What the task requires: In the entries below, the lines from the one with "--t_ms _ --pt" through the one with "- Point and" are to be copied exactly; both ends count.

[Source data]
======

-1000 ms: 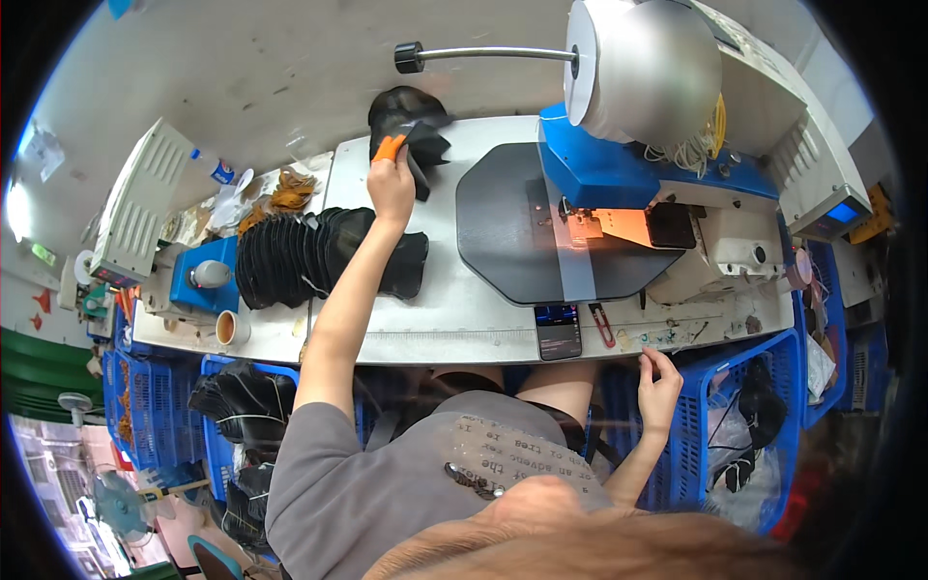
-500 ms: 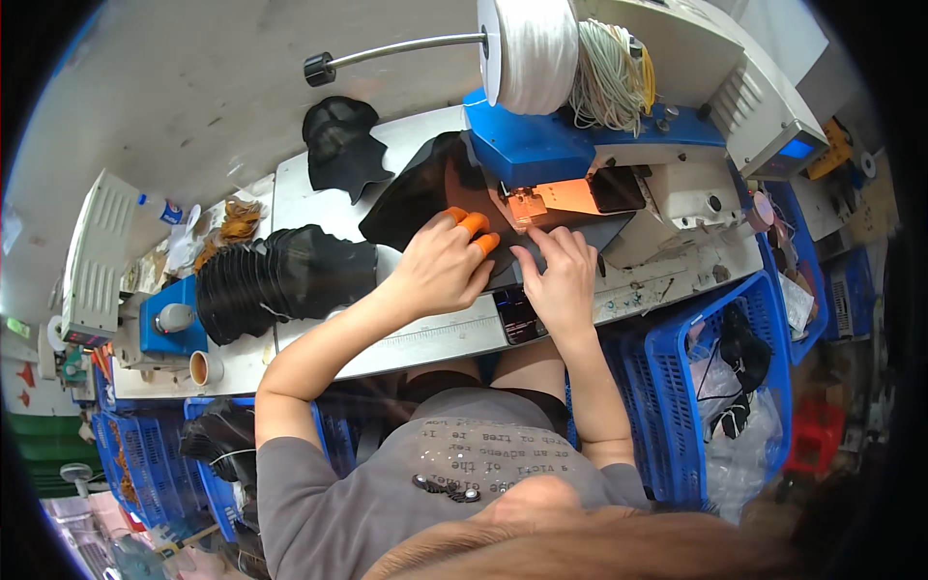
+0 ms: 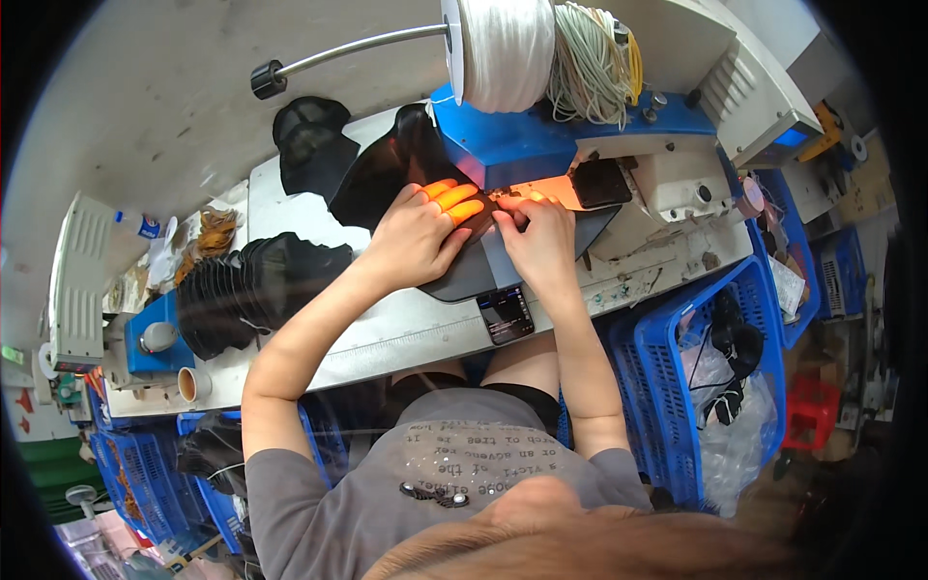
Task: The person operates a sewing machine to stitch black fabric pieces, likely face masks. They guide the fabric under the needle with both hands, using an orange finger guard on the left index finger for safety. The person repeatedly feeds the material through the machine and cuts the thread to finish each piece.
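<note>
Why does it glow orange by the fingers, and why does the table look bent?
Head view: a small lamp under the blue machine head throws orange light onto the left hand and right hand; the fisheye lens curves the worktable edge and blackens the corners.

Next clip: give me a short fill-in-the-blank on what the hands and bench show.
1. The left hand wears ____ finger covers on three fingertips.
2. Both hands press a black piece under the ____ machine head.
3. The phone lies nearest the ____ hand.
4. The crate at the person's right is ____.

Missing: orange; blue; right; blue
</note>
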The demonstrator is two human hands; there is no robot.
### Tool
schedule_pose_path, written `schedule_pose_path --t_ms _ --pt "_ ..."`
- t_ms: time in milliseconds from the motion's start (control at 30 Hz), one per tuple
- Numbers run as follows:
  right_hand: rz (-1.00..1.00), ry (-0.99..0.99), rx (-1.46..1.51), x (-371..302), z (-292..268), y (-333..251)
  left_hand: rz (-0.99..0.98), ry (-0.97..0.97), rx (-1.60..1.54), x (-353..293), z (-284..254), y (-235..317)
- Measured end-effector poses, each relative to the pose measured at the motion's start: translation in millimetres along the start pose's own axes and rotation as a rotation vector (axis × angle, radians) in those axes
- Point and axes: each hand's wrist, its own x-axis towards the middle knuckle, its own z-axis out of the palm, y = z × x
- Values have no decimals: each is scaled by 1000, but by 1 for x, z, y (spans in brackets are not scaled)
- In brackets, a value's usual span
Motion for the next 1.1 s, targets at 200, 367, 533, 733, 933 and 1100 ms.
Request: schedule_pose_path --t_ms 200,367,533,733,933,1100 --pt "62 -16 59 11 4 -2 37 -2 -37 5 2 -16" --pt "49 34 21 12 7 -3 66 -77 -117 18 -3 -33" --pt "72 18 109 10 1 -2 174 -38 -200 23 4 -50" --pt "-22 144 216 -10 -11 12 142 23 42 20 -2 -43" --pt "-189 253 178 -19 -11 20 62 -125 12 21 -7 -42" --pt "-207 259 152 -20 -11 20 56 -122 23 22 -8 -38"
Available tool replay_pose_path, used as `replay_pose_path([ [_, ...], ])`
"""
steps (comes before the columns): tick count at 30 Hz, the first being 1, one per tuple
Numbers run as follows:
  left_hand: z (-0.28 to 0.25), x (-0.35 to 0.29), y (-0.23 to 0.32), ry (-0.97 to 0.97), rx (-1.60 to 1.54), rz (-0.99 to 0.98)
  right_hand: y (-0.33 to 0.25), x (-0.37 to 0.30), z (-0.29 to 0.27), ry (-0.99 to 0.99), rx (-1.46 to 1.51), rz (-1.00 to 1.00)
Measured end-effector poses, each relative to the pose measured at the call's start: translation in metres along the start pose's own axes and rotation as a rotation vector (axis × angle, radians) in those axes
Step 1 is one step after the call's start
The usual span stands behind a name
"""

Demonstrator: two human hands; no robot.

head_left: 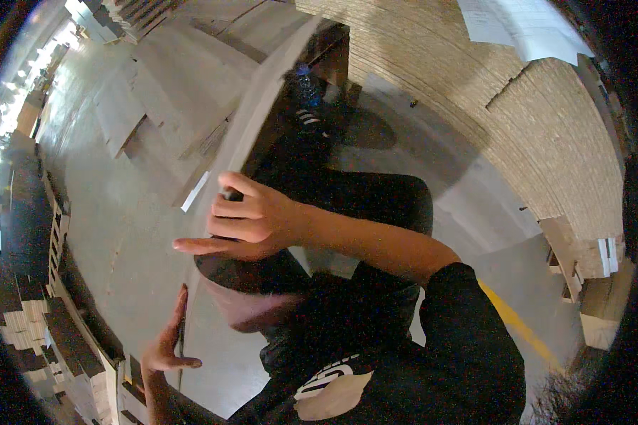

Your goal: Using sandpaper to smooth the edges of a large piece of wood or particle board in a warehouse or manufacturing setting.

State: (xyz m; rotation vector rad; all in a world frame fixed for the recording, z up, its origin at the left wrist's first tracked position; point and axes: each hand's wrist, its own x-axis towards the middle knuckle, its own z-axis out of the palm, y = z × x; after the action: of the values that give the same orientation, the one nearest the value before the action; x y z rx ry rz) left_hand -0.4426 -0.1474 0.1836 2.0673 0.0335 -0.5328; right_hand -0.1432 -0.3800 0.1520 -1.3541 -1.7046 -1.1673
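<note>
- Nearest: black short-sleeved cloth shirt (468, 354) with pale print on the chest, near right.
- Far out on the left: pale, flat wooden pieces (25, 326) in stacks.
- Near left: bare left hand (164, 347), spread, thumb well apart from one straight finger, just beside the near end of a long flat pale-grey board (261, 106); cannot tell whether touching.
- Left of centre: small white strip (195, 191) beside the board.
- Centre: board tilted, running from near left to far middle. Looks stiff, probably wooden and fairly heavy, perhaps slippery on the smooth face, likely to chip at the corners; best held by the long edges, hands well apart.
- Right of that: bare right hand (252, 219), fingers curled over the board's edge, one digit stretched leftward.
- Farther off: clear, blue-tinted plastic bottle (307, 86) near a black shoe with white stripes (312, 122).
- Far right: broad, tan, ribbed stack (567, 134).
</note>
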Motion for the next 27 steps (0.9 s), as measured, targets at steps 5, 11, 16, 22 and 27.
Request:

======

The completed task:
schedule_pose_path, written `schedule_pose_path --t_ms _ --pt "_ ..."`
- t_ms: time in milliseconds from the motion's start (control at 30 Hz), one per tuple
- Numbers run as follows:
  right_hand: rz (-1.00..1.00), ry (-0.99..0.99), rx (-1.46..1.51), x (-371..302), z (-292..268), y (-333..251)
  left_hand: rz (-0.99..0.98), ry (-0.97..0.97), rx (-1.60..1.54), x (-353..293), z (-284..254), y (-235..317)
- Measured end-effector poses, each relative to the pose measured at the motion's start: translation in millimetres along the start pose's own axes and rotation as a rotation vector (axis × angle, radians) in those axes
- Point and axes: each hand's wrist, its own x-axis towards the middle knuckle, its own z-axis out of the palm, y = z × x

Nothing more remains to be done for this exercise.